Bei einer Veranstaltung seines Sponsors Uniqlo in Tokio verriet Roger Federer, dass seine Knie noch nicht in Topform seien. Der Schweizer Maestro sagte: "Im Moment bin ich etwas zurückhaltend, andere Sportarten zu betreiben.

Mein rechtes Knie ist nicht sehr gut und ich muss vorsichtig sein. Ich muss ein paar Monate warten und sehen, wie sich die Situation entwickelt. Jetzt ist es Zeit zu reisen. Meine Familie und ich freuen uns immer, auszugehen und die Feiertage weit im Voraus zu planen.

Ich würde gerne mit meinen Kindern nach Afrika fahren. Früher musste Urlaub nach vielen Monaten Tennisspielen immer etwas Entspannendes sein. Jetzt, wo ich im Ruhestand bin, können wir auch etwas abenteuerlichere Ferien organisieren." Der Schweizer sprach auch über seine Zukunft: "Ich möchte im Moment nicht trainieren.

Wenn dann ein Schweizer Nachwuchstalent auftaucht und meine Unterstützung braucht, würde ich nicht zögern, ihnen einen Rat zu geben. Ich erlebe eine neue Phase in meinem Leben, in der die ganze Last der Routine als Spieler abgenommen hat."

Federer nach dem Abschied

Roger Federer genießt sein Leben, nachdem er am 23.

September 2022 sein letztes offizielles Match bestritten hat. Der Schweizer hat sich vom Tennis verabschiedet, das beim Laver Cup gespielt wird, der Ausstellung, die er 2017 gegründet hat.

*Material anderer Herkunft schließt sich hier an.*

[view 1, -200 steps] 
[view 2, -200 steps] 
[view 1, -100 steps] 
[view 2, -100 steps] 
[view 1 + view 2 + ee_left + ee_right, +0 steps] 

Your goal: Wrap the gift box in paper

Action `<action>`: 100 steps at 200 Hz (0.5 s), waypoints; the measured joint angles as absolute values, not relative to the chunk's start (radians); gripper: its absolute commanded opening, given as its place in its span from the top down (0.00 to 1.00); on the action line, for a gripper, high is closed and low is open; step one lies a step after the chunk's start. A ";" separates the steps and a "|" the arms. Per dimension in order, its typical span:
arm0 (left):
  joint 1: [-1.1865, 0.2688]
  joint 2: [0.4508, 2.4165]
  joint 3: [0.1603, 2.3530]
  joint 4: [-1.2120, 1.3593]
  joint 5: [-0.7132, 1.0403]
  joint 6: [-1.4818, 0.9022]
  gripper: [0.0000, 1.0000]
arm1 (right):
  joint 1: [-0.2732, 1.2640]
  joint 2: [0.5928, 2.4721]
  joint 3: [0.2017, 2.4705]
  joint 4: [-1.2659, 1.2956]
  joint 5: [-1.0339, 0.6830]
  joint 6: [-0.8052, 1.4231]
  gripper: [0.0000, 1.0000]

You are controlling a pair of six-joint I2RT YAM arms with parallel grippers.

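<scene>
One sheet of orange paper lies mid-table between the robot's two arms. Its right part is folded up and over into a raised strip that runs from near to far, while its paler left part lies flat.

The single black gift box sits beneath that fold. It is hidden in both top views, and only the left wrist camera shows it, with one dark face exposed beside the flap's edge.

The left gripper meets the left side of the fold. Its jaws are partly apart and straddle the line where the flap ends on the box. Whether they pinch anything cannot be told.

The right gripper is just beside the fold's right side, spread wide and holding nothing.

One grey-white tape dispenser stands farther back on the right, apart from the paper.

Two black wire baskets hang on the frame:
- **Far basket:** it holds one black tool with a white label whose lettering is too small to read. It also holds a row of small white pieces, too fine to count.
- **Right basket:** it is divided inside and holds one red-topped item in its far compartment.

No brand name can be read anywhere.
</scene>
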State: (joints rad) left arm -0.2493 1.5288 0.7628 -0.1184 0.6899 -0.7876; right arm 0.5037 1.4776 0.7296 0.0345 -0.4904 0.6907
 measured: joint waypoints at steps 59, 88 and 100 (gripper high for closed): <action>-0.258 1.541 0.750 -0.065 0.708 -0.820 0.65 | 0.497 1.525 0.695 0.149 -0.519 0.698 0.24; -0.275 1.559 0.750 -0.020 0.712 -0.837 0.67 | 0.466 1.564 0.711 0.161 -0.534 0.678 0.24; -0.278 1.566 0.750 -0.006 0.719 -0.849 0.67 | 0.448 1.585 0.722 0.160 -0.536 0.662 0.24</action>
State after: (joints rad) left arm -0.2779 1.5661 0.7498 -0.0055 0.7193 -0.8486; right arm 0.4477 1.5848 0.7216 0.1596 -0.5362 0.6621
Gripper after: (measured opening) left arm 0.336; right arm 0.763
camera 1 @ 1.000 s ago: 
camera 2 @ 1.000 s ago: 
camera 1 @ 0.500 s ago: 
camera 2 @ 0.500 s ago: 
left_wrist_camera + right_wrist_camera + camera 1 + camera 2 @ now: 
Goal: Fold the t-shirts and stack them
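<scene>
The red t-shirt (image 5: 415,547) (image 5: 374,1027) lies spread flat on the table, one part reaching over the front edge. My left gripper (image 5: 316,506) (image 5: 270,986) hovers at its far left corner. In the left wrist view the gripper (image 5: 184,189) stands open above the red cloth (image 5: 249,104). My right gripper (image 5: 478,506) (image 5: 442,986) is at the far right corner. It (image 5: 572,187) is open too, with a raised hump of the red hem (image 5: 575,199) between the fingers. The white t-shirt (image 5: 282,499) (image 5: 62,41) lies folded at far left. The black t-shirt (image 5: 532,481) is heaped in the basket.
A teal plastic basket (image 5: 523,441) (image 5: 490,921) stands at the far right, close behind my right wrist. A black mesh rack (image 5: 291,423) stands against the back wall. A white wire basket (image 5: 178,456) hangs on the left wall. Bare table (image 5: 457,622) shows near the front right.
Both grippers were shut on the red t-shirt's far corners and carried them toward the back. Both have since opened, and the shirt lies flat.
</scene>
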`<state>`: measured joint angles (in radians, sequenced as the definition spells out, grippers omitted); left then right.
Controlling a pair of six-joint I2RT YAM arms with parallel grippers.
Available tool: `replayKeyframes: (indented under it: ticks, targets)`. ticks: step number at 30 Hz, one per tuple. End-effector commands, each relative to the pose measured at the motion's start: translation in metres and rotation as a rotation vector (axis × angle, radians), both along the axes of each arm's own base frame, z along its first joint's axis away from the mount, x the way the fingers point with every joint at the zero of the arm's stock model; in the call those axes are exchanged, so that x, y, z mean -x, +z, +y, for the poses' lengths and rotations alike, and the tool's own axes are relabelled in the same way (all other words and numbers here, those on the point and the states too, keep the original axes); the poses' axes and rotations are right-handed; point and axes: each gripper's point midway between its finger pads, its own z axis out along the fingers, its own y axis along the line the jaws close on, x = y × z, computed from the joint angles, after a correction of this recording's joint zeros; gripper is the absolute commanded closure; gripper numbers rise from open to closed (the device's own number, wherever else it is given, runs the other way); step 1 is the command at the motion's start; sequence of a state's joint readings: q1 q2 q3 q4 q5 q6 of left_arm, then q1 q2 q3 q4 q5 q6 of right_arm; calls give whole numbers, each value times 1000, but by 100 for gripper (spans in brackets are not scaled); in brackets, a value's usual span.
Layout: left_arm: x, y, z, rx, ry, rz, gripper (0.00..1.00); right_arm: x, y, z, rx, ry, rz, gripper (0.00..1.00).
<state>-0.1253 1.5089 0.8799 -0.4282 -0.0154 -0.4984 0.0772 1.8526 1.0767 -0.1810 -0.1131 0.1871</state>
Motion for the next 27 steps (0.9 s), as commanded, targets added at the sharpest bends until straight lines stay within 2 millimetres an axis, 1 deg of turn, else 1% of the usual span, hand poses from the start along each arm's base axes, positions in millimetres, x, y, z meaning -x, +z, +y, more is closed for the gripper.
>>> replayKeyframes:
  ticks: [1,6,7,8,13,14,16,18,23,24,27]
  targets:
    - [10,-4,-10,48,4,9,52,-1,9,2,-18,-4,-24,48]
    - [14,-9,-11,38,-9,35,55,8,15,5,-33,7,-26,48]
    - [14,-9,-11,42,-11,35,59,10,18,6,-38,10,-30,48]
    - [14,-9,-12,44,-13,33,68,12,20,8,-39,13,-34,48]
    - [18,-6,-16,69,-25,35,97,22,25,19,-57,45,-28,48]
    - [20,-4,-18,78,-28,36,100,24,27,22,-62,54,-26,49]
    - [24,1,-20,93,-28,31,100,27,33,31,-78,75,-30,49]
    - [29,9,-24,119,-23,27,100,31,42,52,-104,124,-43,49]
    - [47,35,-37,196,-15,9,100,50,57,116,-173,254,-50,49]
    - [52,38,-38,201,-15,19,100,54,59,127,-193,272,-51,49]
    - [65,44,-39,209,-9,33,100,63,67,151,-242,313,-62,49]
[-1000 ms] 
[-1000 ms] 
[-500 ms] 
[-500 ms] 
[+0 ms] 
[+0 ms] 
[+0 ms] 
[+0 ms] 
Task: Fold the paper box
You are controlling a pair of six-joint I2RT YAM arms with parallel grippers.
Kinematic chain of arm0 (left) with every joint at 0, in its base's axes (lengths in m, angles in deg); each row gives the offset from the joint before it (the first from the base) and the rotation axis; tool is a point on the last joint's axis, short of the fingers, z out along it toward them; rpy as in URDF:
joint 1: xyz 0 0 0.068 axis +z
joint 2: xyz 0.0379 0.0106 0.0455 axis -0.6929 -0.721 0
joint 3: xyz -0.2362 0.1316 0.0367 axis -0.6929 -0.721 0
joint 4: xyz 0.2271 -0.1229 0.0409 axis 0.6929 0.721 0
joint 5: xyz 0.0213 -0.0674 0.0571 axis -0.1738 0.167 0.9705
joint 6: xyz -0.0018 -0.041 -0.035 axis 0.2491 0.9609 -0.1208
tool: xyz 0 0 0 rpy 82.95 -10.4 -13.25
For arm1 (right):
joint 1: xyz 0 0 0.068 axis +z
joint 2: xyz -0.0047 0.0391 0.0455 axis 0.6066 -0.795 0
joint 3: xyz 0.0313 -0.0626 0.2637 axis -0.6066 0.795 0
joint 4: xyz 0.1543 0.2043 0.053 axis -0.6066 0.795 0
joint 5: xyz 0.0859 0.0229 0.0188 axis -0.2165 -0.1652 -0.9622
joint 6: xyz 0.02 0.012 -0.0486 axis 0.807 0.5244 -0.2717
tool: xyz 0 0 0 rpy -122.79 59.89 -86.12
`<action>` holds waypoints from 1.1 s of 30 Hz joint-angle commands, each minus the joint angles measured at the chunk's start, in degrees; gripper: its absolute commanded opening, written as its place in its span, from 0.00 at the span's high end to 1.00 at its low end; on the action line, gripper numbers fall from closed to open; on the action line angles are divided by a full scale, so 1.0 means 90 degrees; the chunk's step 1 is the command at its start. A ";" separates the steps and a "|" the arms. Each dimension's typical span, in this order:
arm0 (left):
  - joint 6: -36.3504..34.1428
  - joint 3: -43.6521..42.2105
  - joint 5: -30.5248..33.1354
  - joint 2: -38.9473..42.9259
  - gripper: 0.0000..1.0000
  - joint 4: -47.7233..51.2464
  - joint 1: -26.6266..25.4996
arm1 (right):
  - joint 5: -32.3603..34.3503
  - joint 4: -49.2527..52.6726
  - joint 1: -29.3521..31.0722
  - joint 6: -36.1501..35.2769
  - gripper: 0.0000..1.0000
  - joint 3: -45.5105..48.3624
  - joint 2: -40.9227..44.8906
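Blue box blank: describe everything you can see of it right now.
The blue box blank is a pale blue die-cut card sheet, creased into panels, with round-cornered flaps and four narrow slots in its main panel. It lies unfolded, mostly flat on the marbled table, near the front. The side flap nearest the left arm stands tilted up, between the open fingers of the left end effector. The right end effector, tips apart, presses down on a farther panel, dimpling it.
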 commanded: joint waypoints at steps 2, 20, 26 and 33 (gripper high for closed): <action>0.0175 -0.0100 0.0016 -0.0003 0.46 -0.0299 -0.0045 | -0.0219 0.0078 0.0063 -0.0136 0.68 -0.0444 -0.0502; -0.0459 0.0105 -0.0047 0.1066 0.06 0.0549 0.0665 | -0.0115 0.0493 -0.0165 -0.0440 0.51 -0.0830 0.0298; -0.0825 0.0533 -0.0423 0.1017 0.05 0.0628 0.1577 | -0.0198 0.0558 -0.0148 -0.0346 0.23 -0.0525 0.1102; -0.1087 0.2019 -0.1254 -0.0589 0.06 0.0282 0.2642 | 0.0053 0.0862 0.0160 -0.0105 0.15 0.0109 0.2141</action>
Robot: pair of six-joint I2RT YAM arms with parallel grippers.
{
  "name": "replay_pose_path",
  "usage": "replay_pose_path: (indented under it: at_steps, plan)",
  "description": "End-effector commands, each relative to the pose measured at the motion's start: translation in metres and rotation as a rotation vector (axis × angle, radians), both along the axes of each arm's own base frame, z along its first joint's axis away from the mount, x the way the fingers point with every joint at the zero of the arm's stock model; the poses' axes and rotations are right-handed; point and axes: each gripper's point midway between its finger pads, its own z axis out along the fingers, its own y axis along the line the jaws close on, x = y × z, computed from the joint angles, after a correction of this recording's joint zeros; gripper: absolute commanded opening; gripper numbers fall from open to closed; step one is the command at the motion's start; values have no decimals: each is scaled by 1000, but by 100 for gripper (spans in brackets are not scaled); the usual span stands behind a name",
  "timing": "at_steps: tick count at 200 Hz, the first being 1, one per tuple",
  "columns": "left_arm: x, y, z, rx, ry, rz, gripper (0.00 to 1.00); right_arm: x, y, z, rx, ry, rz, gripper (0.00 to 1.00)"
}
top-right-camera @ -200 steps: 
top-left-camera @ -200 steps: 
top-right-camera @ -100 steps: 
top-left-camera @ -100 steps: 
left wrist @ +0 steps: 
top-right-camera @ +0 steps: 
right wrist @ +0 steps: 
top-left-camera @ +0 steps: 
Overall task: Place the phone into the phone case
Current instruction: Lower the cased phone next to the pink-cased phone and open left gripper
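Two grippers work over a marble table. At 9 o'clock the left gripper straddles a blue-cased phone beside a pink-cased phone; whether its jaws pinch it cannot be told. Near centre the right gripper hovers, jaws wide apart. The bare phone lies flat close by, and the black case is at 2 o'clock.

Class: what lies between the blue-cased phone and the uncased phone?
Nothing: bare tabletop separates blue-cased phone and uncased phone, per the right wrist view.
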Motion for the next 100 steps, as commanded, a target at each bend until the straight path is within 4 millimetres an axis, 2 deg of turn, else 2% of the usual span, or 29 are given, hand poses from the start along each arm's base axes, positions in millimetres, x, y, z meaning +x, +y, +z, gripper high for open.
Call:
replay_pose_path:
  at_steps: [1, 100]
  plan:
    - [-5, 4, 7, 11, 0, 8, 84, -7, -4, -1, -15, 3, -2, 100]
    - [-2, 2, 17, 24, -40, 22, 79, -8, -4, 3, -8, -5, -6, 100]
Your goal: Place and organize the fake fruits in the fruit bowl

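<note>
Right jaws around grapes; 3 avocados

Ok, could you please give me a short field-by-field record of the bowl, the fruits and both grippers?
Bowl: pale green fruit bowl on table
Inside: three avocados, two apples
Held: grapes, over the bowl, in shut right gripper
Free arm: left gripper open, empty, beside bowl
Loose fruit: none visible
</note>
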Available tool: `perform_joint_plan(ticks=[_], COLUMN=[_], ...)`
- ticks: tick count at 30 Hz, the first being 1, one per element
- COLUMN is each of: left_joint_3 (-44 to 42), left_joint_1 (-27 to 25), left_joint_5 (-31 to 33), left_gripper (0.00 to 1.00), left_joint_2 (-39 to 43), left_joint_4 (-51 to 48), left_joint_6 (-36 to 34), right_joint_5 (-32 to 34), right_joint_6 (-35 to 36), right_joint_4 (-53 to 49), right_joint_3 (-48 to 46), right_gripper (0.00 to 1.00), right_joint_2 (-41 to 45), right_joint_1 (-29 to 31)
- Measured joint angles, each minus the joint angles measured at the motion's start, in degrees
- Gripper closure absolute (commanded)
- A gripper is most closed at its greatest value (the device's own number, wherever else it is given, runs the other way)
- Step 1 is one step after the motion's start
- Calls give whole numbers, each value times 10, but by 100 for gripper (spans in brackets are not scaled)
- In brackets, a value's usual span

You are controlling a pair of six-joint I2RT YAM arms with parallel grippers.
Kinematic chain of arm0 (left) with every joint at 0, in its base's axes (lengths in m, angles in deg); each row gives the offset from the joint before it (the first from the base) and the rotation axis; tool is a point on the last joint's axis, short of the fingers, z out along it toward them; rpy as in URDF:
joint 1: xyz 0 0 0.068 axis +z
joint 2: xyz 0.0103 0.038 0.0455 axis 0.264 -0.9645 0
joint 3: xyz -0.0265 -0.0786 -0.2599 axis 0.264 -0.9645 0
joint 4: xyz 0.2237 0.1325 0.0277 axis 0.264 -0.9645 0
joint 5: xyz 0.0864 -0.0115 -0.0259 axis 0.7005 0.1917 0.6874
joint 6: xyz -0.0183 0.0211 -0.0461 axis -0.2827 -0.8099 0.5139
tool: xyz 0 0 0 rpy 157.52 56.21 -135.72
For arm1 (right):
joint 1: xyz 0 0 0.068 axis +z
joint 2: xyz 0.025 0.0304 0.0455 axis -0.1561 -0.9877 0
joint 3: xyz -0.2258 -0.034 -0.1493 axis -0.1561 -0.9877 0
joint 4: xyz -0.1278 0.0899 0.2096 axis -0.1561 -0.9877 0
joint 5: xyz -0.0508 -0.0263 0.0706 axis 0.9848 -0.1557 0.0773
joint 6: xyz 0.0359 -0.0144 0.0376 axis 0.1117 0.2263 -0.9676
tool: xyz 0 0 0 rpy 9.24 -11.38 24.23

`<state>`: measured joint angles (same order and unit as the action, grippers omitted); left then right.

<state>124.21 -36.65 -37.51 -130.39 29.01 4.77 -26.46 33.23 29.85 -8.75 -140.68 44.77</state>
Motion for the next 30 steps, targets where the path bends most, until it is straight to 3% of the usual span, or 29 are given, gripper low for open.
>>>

In der eindrucksvollen Kulisse der O2 Arena in London hat sich der ehemalige Nummer 1 der Welt mit seinem langjährigen Rivalen Rafael Nadal zusammengetan, um gegen die Amerikanerin Frances Tiafoe anzutreten und Jack Socke.

Am Ende des Matches erhielt der 20-fache Grand-Slam-Champion eine großartige Ehrung, die alle begeisterte. Die Fans hofften, dass der König 2023 einige Turniere spielen könnte, aber Roger erkannte, dass er nicht mehr auf höchstem Niveau mithalten konnte.

Sein rechtes Knie hat ihm in den letzten zweieinhalb Jahren keine Ruhe verschafft und ihn zu drei Operationen gezwungen. Der 41-jährige Basler erlebte letztes Jahr ein zaghaftes Comeback, bestritt nur 13 Pflichtspiele und hörte nach Wimbledon wieder auf.